**SUPPLIED DATA:**
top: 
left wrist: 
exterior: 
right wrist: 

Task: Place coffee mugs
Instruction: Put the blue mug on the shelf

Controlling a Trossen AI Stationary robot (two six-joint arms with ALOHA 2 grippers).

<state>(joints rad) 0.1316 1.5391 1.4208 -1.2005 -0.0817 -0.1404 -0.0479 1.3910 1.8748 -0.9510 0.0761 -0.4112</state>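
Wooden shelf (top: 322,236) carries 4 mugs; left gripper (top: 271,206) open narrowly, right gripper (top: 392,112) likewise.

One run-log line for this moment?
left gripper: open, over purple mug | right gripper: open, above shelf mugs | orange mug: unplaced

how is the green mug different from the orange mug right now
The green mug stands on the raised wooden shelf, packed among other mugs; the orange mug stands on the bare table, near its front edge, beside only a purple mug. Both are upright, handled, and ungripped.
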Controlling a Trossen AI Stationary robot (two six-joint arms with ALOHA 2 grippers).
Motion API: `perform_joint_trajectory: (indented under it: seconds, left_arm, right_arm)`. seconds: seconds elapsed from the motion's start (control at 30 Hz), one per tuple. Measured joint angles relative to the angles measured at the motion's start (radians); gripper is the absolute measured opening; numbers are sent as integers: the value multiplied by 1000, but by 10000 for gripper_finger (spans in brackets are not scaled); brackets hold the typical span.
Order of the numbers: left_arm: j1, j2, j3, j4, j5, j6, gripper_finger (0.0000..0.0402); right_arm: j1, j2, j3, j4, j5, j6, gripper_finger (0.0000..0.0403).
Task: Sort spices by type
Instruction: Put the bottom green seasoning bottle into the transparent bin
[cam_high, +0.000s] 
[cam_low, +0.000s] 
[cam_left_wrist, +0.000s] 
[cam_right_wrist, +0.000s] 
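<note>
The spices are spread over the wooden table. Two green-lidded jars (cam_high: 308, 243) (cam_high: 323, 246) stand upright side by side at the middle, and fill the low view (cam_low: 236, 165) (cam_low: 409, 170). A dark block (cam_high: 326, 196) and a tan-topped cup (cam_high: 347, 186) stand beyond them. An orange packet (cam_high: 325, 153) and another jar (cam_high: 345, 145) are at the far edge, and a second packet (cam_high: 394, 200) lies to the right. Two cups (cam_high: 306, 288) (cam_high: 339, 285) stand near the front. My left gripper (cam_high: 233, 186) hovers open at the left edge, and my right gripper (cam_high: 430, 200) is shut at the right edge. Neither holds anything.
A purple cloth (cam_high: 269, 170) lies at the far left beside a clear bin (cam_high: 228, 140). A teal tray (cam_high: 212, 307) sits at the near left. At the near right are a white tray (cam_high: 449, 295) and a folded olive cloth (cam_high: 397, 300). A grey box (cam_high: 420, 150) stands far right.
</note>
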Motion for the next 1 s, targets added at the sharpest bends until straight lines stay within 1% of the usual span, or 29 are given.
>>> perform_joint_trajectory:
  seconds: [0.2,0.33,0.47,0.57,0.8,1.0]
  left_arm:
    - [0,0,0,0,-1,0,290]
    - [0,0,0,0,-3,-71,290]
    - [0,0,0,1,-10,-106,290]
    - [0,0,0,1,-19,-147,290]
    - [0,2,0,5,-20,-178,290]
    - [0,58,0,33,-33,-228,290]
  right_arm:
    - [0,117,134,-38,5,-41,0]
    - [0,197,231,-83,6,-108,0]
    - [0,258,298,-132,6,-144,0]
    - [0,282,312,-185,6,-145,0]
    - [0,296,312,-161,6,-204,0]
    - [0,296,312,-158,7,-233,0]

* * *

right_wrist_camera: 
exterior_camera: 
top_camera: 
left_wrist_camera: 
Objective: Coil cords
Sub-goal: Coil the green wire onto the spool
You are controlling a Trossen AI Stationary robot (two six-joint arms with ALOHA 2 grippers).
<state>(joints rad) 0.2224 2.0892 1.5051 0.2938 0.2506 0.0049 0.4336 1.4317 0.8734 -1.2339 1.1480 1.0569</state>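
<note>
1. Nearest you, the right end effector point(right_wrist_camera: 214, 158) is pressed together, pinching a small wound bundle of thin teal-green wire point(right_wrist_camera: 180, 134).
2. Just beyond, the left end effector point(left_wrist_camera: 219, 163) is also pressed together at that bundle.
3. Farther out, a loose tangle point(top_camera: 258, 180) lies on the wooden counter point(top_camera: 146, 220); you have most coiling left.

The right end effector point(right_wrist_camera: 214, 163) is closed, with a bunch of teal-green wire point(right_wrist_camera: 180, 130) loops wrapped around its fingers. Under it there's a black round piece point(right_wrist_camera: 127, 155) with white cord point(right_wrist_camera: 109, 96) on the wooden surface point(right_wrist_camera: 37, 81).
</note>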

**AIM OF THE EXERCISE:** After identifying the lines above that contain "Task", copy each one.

**RESPONSE TO THIS EXERCISE:**
Task: Place coffee mugs
Task: Sort spices by type

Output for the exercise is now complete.